The reception was at the University Club, which was just a short walk from the chapel. It was a also a very nice space. The food was pretty good for wedding food, and I will say that I was very impressed by how hot everything was when it got to our tables. Usually at these kinds of things the food is lukewarm at best when they’re serving 150 people at the same time. My one complaint is the DJ. The music was way too loud. I have never been to a wedding where you literally couldn’t talk to anyone at your table who wasn’t sitting right next to you without shouting. It made for a bit of an awkward dinner, and I felt bad for the guy at our table who didn’t know any of us anyway, but who it was very difficult for us to try and include in the conversation. The music levels got even worse once the dancing starting. I couldn’t stand to be on the dance floor for very long because the music was too loud. Even standing in the hallway area outside the music seemed too loud to me. This is something I have never experienced at a wedding before, and I was kind of disappointed because I always enjoy wedding dancing. So yo DJ whoever you are turn your music down a bit. I’m guessing you’re deaf by now, but the rest of us aren’t yet and don’t want to be.

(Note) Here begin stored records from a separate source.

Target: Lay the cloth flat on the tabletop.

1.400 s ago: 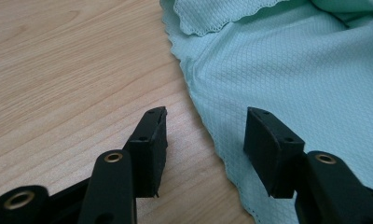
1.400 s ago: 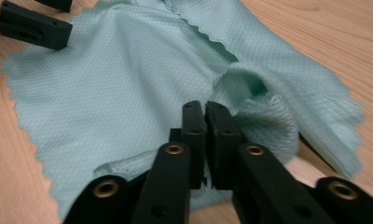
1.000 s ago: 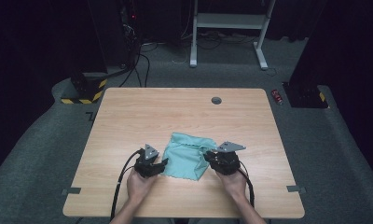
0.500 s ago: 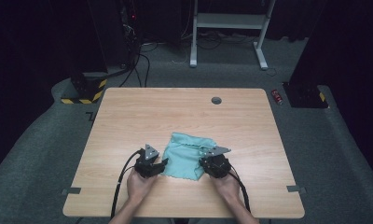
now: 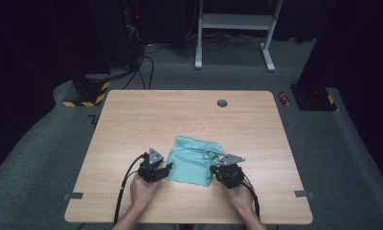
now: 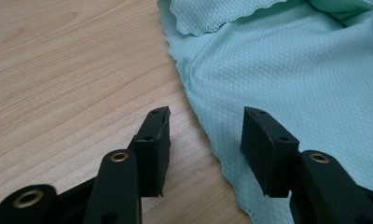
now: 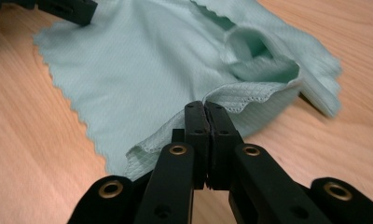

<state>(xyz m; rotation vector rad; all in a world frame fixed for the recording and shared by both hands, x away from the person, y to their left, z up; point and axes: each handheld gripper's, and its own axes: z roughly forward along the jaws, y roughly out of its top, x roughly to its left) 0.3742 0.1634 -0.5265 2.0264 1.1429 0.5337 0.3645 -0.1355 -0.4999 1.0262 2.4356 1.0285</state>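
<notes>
Right gripper [image 7: 206, 112] shifted since a second ago: jaws just closing, now pinched tight on the cloth's [image 5: 194, 158] right edge, a ruffle of hem bunched at the tips. Left gripper [image 6: 205, 130] unmoved, jaws apart, straddling the cloth's left hem without pressing, one pad over bare table [image 5: 132, 115]. Probably means one side secured, the other yet to be caught before any lift or fold. Mint-green, diamond-weave, scalloped at the hem; rumpled, partly folded over itself; lying near the table's front edge, about mid-width, between both grippers.
</notes>
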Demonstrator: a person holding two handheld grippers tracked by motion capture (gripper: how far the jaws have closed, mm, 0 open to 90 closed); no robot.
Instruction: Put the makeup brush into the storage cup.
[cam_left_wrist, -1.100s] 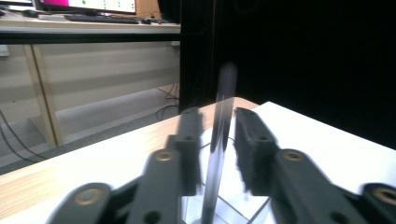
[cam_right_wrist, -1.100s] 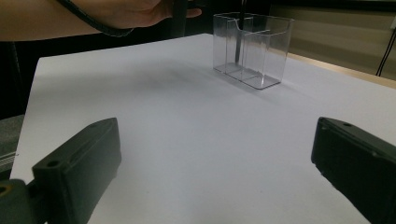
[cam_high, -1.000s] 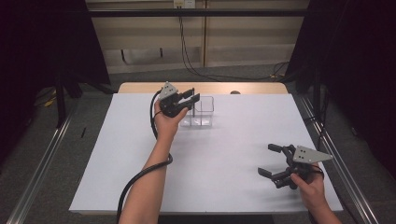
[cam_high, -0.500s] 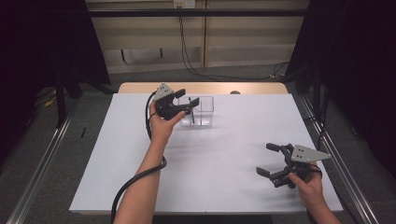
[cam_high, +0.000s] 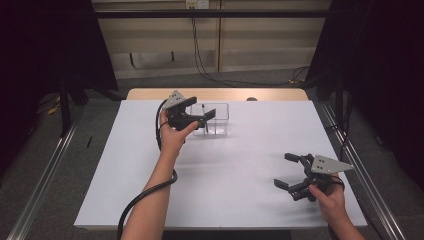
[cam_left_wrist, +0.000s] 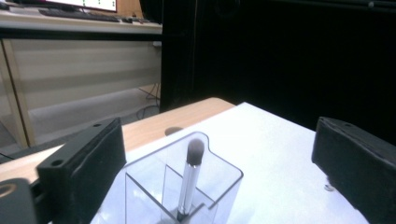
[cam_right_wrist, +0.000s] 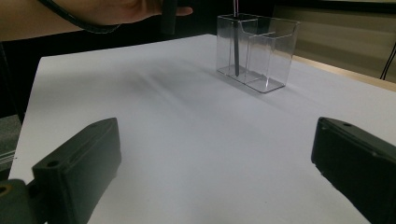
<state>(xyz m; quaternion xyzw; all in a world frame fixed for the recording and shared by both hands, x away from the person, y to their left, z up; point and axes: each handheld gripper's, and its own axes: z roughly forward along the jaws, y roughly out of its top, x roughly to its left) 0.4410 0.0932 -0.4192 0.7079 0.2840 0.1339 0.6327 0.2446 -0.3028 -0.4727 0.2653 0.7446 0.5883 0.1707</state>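
Left gripper (cam_high: 200, 114): I had it hovering at 11 o'clock, jaws wide, empty.
Clear holder (cam_high: 214, 120): just beyond it at 12 o'clock on the desk (cam_high: 240, 165).
Brush (cam_left_wrist: 189, 179): upright in one compartment.
Right gripper (cam_high: 290, 172): I held it at 4 o'clock, jaws spread, empty.

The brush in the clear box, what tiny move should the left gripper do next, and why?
Probably ease the left gripper down a little, so its jaws come beside the brush. The jaws are open with nothing between them, and the brush stands in the clear box between them but lower. Closing now would likely catch just its fluffy tip.
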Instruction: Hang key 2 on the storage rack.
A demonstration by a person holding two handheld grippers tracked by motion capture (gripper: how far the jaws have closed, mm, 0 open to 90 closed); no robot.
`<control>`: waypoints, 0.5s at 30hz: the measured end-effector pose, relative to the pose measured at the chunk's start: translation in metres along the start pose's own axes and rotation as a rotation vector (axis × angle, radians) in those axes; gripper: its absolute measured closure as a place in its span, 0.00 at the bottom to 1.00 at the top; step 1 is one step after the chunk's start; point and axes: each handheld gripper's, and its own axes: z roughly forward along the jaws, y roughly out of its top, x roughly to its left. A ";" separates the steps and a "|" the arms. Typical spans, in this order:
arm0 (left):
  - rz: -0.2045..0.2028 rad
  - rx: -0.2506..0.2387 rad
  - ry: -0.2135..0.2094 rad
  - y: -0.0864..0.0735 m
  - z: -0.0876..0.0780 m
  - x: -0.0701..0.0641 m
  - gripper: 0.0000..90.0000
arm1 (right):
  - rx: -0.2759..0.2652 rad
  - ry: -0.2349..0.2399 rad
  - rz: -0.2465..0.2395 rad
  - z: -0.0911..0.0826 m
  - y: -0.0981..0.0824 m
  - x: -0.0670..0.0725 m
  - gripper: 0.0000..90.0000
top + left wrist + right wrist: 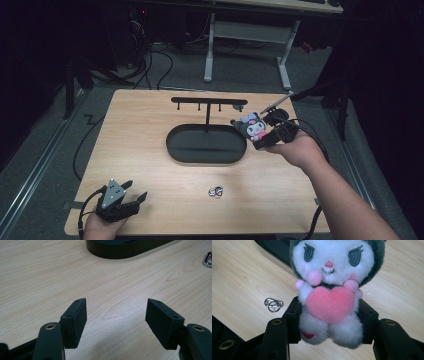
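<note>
The right gripper (329,322) is clamped on the lower body of a small plush doll with a dark hood, white face and pink felt heart (329,290), lifted near the right end of the black metal hook stand with its oval tray base (206,145) (likely for hanging). The left gripper (116,322) rests empty, jaws apart, low over the pale wood-grain counter (50,277). A shiny metal clip ring (216,191) lies loose in front of the stand.

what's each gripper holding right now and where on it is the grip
The right gripper clamps the plush toy by its lower body, one pad at each side, just below the pink heart. The left gripper is open and holds nothing.
</note>
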 end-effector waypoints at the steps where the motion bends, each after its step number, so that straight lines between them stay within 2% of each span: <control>1: -0.001 0.002 -0.002 0.000 0.000 0.000 0.38 | 0.000 0.000 0.000 0.000 0.000 0.000 0.55; 15: -0.001 0.004 0.002 -0.001 -0.001 0.001 0.38 | -0.022 -0.022 -0.002 -0.010 0.030 -0.001 0.55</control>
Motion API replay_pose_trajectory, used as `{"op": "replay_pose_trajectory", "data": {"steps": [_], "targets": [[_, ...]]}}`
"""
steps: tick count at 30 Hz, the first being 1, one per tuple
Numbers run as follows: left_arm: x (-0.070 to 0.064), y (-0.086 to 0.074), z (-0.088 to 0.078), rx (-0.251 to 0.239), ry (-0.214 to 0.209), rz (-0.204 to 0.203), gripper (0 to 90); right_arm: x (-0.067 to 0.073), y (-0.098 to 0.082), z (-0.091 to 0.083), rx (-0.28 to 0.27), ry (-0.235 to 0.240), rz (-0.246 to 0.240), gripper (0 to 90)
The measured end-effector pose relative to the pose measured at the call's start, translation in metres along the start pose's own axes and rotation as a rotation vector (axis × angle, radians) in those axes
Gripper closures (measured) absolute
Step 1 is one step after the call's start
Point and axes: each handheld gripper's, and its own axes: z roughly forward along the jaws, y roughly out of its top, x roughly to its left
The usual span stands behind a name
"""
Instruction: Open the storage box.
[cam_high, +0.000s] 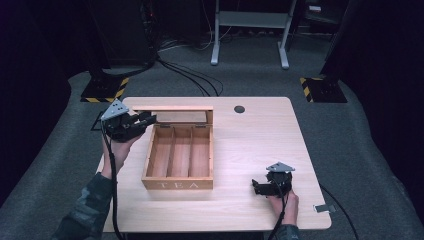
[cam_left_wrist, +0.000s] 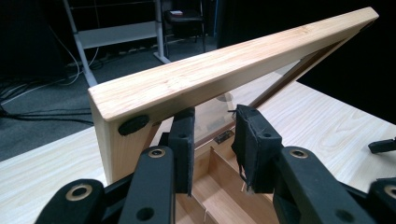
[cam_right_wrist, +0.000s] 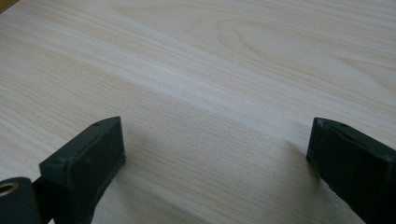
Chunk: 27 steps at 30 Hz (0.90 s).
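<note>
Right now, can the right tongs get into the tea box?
Probably yes. The right tongs sit open on the bare table just right of the tea box. Its lid stands up at the back, so the top is open, and nothing lies between them.

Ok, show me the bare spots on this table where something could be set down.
Widest free patch: between the tea box and the table's right edge, above the right gripper. Also bare: the front strip below the box. Crowded: the left side, where the left gripper meets the raised lid.
</note>
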Motion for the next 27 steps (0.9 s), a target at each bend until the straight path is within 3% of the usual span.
{"op": "replay_pose_trajectory", "data": {"steps": [27], "targets": [[0.0012,0.0024,0.0012,0.004,0.004,0.001,68.5,0.0001,0.0000,0.0001,0.000,-0.002,0.001,3.7]]}}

The wedding also featured a Pittsburgh tradition: the cookie table. From what I gather from the weddings I’ve been to where these have existed is that close friends and family bake cookies and they are put out for people to eat while at the wedding. Then people are also supplied with boxes or bags of some sort to take cookies home with them as well. I don’t know the official count, but if everyone made the exact number of cookies they signed up for there was supposed to be 140 dozen cookies. I myself wound up with about 4 dozen more than I promised, so there may have been more that that. I had bought some wedding cookie cutters to make cookies for Tracie’s wedding several years ago, so I got the chance to use them again for Darra’s wedding. I could have made something simpler than cookies that had to be cut out and decorated, but I know everyone loves this recipe. I heard some people talking about them last night when they were getting cookies though, so I’m glad my effort did not go unappreciated. And yes there were so many cookies I couldn’t fit them all in one picture.
As a bonus during the trip I also got to meet up with one of my Twitter friends in person. Amy is a fellow librarian who lives in Pittsburgh who I befriended over Twitter at some point in the last few years. I told her I was going to be up there for a wedding and asked if she wanted to get together while I was in town, so we made plans to meet up for brunch before we headed back to Baltimore this morning. We had a lovely brunch with her and her husband before heading home. It was great to get to meet her person finally. Even though she’s a librarian, she is what we in the profession call a special librarian meaning she doesn’t work in a public library, university library, or school library. They tend to run in different conference circles than the rest of us, so we don’t generally attend the same conferences, which is how I wind up meeting up with most of the library friends who I’ve met via Twitter. Hopefully we’ll see each other in real life again one day.
Overall it was a lovely wedding and a wonderful weekend. I am really happy for Darra and Henry. I wish them so much love and happiness in their new life together.